Thursday, December 15, 2011
"Know Before You Go": Street Closings For Super Bowl Announced
The Super Bowl Host Committee announced its "Know Before You Go" campaign to inform Indianapolis commuters of its street closing plans during the Super Bowl festivities. Believe it or not, some street closings will begin as early as January 19, 2012. "Many of the current metered spaces will be closed to help push traffic through, or as extra space to push snow, if need be," Mel Raines told the Star. Tickets for parking on Super Bowl Sunday -- which range from $40 to $60 -- are now for sale at https://sbxlvi.clickandpark.com/superbowl.
Some of the street closings begin a full 17 days before the February 5 Super Bowl date. Under Mayor Greg Ballard's 50-year lease agreement with ParkIndy, special event organizers are required to reimburse the private consortium that operates the parking meters for the revenues its loses out on because of street closures. Earlier, we learned that state of Indiana plans to turn two of its state parking garages and one surface lot over to the NFL for its use and allowing it to keep the parking revenues generated from renting out those spaces. Will the NFL reimburse ParkIndy for the lost revenues? Or will the Super Bowl Host Committee be required to reimburse it for the lost parking revenues? Even worse, will Indianapolis taxpayers wind up footing the bill? If someone has the answer to this question, please share it.

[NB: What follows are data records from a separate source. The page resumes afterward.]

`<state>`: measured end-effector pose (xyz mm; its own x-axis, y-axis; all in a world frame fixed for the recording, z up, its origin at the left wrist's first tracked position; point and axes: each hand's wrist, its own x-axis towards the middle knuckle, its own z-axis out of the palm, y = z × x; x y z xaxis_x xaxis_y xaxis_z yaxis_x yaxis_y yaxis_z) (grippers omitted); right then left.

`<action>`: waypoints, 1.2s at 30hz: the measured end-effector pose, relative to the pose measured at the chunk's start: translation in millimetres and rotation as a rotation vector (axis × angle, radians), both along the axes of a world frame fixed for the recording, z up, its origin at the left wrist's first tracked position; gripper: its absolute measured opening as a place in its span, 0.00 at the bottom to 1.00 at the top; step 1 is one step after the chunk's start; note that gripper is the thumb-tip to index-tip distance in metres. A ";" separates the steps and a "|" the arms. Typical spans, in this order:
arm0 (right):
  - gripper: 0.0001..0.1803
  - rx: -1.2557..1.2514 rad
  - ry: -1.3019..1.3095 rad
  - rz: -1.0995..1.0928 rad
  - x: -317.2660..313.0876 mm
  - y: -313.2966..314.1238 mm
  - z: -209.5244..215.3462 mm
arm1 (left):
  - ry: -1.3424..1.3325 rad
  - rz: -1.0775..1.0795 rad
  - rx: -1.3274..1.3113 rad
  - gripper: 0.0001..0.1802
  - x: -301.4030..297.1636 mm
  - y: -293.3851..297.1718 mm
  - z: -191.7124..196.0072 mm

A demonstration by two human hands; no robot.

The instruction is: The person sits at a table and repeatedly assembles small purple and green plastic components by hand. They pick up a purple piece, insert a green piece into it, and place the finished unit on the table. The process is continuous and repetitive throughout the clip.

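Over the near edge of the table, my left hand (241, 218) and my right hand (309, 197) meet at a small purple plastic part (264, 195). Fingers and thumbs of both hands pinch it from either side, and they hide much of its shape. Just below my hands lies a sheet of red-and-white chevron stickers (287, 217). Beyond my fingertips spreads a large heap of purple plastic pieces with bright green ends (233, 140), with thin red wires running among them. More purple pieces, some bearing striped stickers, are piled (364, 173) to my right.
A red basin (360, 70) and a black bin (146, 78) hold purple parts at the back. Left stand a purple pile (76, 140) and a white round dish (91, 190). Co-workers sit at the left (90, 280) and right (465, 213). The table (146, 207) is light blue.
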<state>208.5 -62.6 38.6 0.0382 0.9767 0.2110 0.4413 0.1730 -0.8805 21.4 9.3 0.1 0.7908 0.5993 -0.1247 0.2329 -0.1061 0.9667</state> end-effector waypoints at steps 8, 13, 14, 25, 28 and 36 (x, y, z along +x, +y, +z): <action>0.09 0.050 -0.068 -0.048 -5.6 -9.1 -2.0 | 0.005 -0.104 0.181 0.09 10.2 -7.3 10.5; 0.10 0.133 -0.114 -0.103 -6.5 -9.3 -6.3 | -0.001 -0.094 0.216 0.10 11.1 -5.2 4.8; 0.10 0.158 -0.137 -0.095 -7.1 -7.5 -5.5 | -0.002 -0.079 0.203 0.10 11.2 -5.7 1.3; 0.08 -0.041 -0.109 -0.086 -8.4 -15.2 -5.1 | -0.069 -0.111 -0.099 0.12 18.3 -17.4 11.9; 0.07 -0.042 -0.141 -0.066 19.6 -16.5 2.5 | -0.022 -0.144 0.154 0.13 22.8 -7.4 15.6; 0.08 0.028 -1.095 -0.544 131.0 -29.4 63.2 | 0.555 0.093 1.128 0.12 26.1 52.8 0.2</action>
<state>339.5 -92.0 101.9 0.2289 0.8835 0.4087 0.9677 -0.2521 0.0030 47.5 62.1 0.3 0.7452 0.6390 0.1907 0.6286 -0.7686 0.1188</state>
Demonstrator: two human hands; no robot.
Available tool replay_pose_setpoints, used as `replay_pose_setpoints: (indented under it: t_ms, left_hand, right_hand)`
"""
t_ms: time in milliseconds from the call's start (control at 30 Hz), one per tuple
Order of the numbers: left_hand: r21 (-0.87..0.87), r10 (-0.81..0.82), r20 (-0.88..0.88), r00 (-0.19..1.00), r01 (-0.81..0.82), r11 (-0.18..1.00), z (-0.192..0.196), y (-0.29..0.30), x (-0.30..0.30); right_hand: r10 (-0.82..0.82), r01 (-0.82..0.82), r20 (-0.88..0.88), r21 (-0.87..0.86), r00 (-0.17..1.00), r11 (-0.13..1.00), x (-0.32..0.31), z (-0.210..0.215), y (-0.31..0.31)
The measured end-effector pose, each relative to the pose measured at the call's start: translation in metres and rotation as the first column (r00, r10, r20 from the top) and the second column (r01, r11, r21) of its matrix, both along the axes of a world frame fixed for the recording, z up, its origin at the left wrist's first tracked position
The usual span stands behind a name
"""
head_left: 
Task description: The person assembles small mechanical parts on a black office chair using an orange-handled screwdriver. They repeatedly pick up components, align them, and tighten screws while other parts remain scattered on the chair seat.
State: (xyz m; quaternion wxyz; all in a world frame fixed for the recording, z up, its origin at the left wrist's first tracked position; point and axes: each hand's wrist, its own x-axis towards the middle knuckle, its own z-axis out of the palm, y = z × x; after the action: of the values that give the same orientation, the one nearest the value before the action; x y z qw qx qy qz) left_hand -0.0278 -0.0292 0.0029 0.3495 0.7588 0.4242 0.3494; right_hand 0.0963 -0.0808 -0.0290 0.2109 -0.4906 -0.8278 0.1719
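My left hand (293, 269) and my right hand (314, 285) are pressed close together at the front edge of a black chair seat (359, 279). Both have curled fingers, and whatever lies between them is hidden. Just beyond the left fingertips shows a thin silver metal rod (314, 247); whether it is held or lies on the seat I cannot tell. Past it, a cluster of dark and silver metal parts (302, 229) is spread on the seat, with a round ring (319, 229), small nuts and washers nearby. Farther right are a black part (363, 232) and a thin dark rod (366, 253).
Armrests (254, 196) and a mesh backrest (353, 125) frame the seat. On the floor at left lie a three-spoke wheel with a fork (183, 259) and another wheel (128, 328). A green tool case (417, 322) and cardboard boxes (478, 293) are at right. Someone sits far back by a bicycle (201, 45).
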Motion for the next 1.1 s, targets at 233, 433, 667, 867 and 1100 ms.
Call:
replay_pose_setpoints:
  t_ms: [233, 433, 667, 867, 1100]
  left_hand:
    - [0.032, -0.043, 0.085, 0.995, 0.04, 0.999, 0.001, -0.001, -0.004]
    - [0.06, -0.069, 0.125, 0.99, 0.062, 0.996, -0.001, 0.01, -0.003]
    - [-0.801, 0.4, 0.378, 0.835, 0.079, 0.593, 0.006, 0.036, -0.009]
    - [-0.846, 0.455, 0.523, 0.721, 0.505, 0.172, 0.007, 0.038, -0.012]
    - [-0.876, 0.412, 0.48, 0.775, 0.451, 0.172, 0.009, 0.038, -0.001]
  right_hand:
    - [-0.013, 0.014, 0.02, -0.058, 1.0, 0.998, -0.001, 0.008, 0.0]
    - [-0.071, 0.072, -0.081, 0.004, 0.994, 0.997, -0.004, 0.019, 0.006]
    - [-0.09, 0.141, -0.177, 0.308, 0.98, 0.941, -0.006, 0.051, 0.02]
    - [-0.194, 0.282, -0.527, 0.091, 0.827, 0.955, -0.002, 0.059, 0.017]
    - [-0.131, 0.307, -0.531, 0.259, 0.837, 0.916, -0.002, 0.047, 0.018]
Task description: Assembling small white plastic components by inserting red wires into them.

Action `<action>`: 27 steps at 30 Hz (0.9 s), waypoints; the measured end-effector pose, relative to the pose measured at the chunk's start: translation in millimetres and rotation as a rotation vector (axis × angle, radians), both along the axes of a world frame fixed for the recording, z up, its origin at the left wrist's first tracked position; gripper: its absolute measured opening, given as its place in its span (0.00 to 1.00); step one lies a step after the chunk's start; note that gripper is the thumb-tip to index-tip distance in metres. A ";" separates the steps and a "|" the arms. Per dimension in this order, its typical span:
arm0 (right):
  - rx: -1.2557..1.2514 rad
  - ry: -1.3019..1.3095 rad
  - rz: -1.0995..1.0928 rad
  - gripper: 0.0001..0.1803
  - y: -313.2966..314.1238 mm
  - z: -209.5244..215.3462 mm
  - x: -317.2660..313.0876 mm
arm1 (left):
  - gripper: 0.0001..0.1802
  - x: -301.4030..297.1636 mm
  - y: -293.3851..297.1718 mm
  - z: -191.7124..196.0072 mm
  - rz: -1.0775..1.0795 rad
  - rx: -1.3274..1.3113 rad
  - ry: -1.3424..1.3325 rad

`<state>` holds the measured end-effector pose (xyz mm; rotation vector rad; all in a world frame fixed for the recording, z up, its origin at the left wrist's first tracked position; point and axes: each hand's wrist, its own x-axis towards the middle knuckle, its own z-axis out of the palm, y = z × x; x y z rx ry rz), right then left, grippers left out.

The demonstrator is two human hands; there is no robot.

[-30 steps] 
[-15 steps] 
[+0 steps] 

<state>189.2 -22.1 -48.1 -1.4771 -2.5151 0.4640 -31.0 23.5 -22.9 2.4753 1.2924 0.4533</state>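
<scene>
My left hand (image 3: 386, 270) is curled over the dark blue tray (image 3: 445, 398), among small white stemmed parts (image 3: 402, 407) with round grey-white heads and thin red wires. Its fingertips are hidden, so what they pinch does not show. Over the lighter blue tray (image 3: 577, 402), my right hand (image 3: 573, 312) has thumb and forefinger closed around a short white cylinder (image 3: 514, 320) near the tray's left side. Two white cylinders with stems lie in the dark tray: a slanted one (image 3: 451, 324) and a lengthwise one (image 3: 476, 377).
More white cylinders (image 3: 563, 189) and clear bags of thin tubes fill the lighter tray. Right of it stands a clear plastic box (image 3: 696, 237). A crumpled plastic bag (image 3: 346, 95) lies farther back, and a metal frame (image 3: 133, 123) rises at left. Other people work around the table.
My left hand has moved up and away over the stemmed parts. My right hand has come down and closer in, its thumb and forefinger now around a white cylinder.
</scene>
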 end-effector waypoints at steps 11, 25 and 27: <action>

The Star's story also mentions that about 80 to 100 police officers will be diverted to work duty in the downtown area daily during this time period to direct direct. You can bet there will be lots of accumulated overtime pay. What's that price tag? Let's get a full disclosure of what it costs to put on these events so we can get a fair evaluation of the benefit of hosting a Super Bowl. By my account, the Super Bowl preparation costs have cost city taxpayers about $25 to $30 million, excluding what the host committee is raising and spending. That's aside from the tens of millions of dollars in taxes the state and city is foregoing because of a special tax break law the legislature passed to entice the NFL to let the city host the event.
UPDATE: I'm picking up grumblings from downtown business owners that even parking meters well outside the perimeter near Lucas Oil Stadium and the Super Bowl village will be closed to parking during some of these days. I've even heard that parking may be shut down along Massachusetts Avenue, many blocks away from the event area. Some party planners are also less than pleased that event organizers are barring them from shuttling guests door-to-door to some events in the downtown area, forcing guests to walk blocks from a drop off point. There is some concern that locals may avoid the downtown area altogether due to the inconveniences being imposed by the event organizers, which could hurt downtown business owners outside the designated event area.